Une partie de ces problématiques vient d'être vulgarisée par Damodaran dans un papier intitulé "Valuing Distressed and Declining Companies". Dans cette étude, l'auteur distingue de deux axes d'analyse (la réversibilité du déclin de l'entreprise et l'importance de son endettement financier) à partir desquels il définit quatre situations :
- - l'entreprise en déclin irréversible (situation partagée par le reste du secteur) qui n'est pas en situation de stress financier : la valeur de la firme est alors égale au maximum de la valeur de la firme "going concern" et de la valeur de liquidation (organisée méthodiquement et sans précipitation)
- l'entreprise en déclin irréversible fortement endetté. L'approche consiste alors a partir de la valeur précédente, estimer la probabilité de faillite et la valeur de liquidation, puis calculer la valeur de l'entreprise ajustée par les coûts de faillite.

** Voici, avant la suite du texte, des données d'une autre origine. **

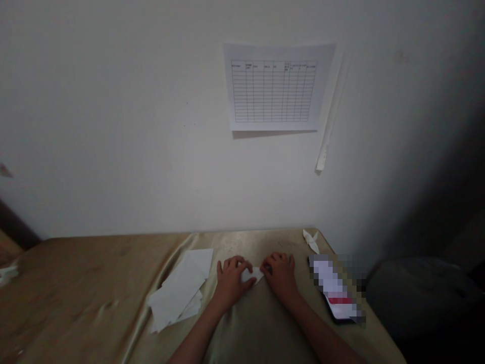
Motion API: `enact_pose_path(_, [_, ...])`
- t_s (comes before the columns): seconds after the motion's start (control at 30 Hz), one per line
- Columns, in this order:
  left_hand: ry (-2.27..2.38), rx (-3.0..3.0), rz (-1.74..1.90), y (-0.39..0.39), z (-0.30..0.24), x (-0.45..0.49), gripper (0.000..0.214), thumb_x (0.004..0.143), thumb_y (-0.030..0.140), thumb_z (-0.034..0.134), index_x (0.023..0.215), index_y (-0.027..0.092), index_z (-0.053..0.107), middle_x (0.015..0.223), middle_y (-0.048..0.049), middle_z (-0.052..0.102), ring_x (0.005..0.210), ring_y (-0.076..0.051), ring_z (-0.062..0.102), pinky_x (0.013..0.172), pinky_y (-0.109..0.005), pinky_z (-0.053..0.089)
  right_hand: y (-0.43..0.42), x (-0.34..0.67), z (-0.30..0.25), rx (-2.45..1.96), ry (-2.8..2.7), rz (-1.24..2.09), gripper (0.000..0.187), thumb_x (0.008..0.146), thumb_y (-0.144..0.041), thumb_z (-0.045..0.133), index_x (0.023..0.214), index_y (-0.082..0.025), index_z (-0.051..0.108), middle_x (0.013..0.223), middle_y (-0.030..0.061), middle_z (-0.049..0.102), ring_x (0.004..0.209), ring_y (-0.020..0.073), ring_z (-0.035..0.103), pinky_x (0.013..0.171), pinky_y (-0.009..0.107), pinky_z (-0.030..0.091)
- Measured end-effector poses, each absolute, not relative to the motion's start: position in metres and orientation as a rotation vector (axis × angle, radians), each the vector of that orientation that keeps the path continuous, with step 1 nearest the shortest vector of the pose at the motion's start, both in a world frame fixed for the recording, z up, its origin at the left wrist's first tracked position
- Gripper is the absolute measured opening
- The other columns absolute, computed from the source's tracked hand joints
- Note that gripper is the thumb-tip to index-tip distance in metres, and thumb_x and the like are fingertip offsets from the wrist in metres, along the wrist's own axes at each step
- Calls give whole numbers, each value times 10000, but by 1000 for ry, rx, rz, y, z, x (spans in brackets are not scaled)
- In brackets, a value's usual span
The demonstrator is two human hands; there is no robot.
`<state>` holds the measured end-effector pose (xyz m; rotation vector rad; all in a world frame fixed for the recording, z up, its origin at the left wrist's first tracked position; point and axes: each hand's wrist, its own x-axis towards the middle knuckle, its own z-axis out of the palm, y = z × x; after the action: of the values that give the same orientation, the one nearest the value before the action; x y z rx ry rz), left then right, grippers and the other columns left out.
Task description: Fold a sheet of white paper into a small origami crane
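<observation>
A small folded piece of white paper (257, 274) lies on the cloth-covered table between my two hands. My left hand (232, 277) grips its left side, thumb below and curled fingers above. At its right end, the fingertips of my right hand (279, 271) are closed on the paper's edge. Both hands partly cover the paper, so its full shape is hidden. Beside my left hand lies a loose pile of white paper sheets (184, 288), overlapping at angles.
A phone (335, 290) with a lit, blurred screen lies right of my right hand. Behind it sits a folded white paper figure (311, 241) near the table corner. The gold-brown tablecloth (87, 293) is wrinkled. A printed table sheet (273, 91) hangs on the wall (132, 126).
</observation>
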<state>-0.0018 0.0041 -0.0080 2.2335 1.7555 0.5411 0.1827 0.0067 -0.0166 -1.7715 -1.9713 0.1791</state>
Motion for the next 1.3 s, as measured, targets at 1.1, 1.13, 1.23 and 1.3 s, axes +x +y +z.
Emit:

- l'entreprise en déclin réversible faiblement endettée : la valeur de la firme est égale à la valeur "as a going concern" (compte tenu de la stratégie actuelle du management) multipliée par la probabilité de maintenir le statu quo plus la valeur optimisée dans le cadre d'une autre politique multipliée par la probabilité que ce changement intervienne.
- L'entreprise en déclin réversible fortement endettée : Damodaran recommande de partir de la valeur précédente, d'estimer la probabilité de faillite et la valeur de liquidation et de recalculer une valeur intégrant ces coûts de faillite (sauf s'il est plus intéressant de liquider la société).
Par la suite, Damodaran développe plusieurs approches permettant de prendre en compte les spécificités de l'entreprise en difficulté. Il s'agit d'un papier utile qui pose de nombreuses bonnes questions, mais qui reste très sommaire sur les réponses pratiques que les évaluateurs doivent apporter lorsqu'ils sont confrontés à ce type de situation.
J'aurai l'occasion dans les mois qui viennent de revenir sur ces questions complexes.